[v3,3/4] kvm: vmx: Add last_cpu to struct vcpu_vmx

Message ID	20200601222416.71303-4-jmattson@google.com (mailing list archive)
State	New, archived
Headers	show Return-Path: <SRS0=ZHpL=7O=vger.kernel.org=kvm-owner@kernel.org> Date: Mon, 1 Jun 2020 15:24:15 -0700 In-Reply-To: <20200601222416.71303-1-jmattson@google.com> Message-Id: <20200601222416.71303-4-jmattson@google.com> Mime-Version: 1.0 References: <20200601222416.71303-1-jmattson@google.com> Subject: [PATCH v3 3/4] kvm: vmx: Add last_cpu to struct vcpu_vmx From: Jim Mattson <jmattson@google.com> To: kvm@vger.kernel.org, Paolo Bonzini <pbonzini@redhat.com> Cc: Liran Alon <liran.alon@oracle.com>, Oliver Upton <oupton@google.com>, Peter Shier <pshier@google.com>, Jim Mattson <jmattson@google.com> Content-Type: text/plain; charset="UTF-8" Sender: kvm-owner@vger.kernel.org Precedence: bulk
Series	Add logical CPU to KVM_EXIT_FAIL_ENTRY info \| expand [v3,0/4] Add logical CPU to KVM_EXIT_FAIL_ENTRY info [v3,1/4] kvm: svm: Prefer vcpu->cpu to raw_smp_processor_id() [v3,2/4] kvm: svm: Always set svm->last_cpu on VMRUN [v3,3/4] kvm: vmx: Add last_cpu to struct vcpu_vmx [v3,4/4] kvm: x86: Add "last CPU" to some KVM_EXIT information

Jim Mattson June 1, 2020, 10:24 p.m.
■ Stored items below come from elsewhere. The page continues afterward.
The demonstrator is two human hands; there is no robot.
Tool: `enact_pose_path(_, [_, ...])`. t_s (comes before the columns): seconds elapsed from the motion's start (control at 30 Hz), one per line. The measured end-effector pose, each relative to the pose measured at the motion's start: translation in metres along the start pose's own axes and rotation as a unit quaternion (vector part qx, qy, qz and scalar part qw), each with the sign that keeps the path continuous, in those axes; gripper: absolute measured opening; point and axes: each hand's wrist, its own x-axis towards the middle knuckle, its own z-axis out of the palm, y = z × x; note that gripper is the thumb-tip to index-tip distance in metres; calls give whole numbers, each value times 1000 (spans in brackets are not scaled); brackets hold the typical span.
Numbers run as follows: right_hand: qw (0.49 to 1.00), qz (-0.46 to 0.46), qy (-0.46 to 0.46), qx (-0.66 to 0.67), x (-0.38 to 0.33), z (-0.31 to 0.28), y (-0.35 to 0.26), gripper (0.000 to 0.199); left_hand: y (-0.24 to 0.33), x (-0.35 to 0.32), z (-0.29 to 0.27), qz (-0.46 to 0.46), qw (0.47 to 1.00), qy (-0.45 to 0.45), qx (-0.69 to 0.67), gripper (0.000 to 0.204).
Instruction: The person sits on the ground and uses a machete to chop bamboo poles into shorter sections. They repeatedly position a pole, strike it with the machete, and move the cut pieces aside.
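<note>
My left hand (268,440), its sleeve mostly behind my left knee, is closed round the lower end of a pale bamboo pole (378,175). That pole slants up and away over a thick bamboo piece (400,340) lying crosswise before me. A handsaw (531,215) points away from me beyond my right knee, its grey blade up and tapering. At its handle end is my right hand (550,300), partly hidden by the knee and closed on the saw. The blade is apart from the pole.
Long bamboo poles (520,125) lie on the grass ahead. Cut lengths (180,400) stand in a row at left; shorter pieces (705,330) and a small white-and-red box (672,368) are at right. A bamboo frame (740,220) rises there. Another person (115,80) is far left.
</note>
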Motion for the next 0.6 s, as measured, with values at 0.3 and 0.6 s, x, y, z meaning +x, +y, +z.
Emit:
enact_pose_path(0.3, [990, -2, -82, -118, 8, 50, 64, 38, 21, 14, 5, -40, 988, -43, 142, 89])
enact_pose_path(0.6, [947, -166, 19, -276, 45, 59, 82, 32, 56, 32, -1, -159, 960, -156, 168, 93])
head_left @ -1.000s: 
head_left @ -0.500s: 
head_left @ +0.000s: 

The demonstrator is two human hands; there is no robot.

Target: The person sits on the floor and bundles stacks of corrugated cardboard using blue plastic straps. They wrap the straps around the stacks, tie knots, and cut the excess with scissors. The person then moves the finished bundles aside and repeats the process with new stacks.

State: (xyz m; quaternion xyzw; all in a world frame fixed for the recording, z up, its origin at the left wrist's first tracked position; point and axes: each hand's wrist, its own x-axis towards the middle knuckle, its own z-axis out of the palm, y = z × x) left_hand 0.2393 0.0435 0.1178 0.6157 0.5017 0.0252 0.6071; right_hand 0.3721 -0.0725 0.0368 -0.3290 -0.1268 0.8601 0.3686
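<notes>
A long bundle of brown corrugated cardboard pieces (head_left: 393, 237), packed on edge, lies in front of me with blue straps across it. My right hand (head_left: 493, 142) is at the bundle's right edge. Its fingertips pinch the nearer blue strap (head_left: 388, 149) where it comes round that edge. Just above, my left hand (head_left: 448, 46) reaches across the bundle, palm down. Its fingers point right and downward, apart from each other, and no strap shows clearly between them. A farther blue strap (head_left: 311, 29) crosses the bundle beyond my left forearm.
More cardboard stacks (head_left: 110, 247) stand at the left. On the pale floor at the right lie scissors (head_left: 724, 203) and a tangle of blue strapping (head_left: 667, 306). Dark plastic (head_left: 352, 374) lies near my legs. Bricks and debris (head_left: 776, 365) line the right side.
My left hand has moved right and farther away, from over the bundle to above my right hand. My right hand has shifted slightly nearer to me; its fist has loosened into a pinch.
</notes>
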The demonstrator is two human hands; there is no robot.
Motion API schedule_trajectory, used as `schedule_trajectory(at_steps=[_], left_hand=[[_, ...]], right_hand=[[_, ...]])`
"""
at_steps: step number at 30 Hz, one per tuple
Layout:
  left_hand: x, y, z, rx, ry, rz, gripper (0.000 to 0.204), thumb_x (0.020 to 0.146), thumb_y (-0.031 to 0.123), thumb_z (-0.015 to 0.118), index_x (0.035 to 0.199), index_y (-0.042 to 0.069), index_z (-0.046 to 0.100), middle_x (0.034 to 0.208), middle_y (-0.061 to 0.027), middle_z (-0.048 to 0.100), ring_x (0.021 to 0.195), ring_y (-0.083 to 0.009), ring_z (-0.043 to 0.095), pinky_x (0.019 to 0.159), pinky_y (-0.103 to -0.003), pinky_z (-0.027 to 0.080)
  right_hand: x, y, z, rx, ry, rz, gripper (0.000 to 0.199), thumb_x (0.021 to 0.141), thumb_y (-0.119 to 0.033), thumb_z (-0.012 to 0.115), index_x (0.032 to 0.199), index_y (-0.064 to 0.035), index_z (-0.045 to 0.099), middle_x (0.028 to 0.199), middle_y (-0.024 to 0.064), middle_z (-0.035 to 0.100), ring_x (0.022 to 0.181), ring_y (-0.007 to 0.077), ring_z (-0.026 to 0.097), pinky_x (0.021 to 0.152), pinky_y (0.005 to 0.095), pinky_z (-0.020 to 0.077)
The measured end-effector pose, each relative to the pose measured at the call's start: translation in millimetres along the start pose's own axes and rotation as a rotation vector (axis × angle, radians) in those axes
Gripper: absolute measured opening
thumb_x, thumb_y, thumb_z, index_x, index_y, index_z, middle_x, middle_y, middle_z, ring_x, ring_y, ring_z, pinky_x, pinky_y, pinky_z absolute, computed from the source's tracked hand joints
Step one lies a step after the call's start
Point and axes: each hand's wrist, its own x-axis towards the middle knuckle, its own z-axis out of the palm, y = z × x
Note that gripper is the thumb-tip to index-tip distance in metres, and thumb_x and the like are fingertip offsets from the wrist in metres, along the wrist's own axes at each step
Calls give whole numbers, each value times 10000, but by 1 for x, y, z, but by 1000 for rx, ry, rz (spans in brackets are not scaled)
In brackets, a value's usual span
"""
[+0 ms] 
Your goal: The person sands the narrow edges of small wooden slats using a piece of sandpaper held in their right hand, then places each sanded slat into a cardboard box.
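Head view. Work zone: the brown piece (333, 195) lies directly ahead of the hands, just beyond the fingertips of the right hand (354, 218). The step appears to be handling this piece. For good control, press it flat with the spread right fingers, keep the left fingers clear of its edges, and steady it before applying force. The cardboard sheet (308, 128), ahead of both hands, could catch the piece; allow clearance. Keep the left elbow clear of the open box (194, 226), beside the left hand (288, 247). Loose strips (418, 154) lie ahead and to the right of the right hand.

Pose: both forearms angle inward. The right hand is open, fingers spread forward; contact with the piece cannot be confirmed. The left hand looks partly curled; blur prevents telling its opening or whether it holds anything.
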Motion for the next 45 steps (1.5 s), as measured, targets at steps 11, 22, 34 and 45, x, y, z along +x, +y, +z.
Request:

UTC

As we already do in svm, record the last logical processor on which a
vCPU has run, so that it can be communicated to userspace for
potential hardware errors.

Signed-off-by: Jim Mattson <jmattson@google.com>
Reviewed-by: Oliver Upton <oupton@google.com>
Reviewed-by: Peter Shier <pshier@google.com>
---
 arch/x86/kvm/vmx/vmx.c | 1 +
 arch/x86/kvm/vmx/vmx.h | 3 +++
 2 files changed, 4 insertions(+)

Sean Christopherson June 2, 2020, 1:21 a.m. UTC | #1

On Mon, Jun 01, 2020 at 03:24:15PM -0700, Jim Mattson wrote:
> As we already do in svm, record the last logical processor on which a
> vCPU has run, so that it can be communicated to userspace for
> potential hardware errors.
> 
> Signed-off-by: Jim Mattson <jmattson@google.com>
> Reviewed-by: Oliver Upton <oupton@google.com>
> Reviewed-by: Peter Shier <pshier@google.com>
> ---
>  arch/x86/kvm/vmx/vmx.c | 1 +
>  arch/x86/kvm/vmx/vmx.h | 3 +++
>  2 files changed, 4 insertions(+)
> 
> diff --git a/arch/x86/kvm/vmx/vmx.c b/arch/x86/kvm/vmx/vmx.c
> index 170cc76a581f..42856970d3b8 100644
> --- a/arch/x86/kvm/vmx/vmx.c
> +++ b/arch/x86/kvm/vmx/vmx.c
> @@ -6730,6 +6730,7 @@ static fastpath_t vmx_vcpu_run(struct kvm_vcpu *vcpu)
>  	if (vcpu->arch.cr2 != read_cr2())
>  		write_cr2(vcpu->arch.cr2);
>  
> +	vmx->last_cpu = vcpu->cpu;

This is redundant in the EXIT_FASTPATH_REENTER_GUEST case.  Setting it
before reenter_guest is technically wrong if emulation_required is true, but
that doesn't seem like it'd be an issue in practice.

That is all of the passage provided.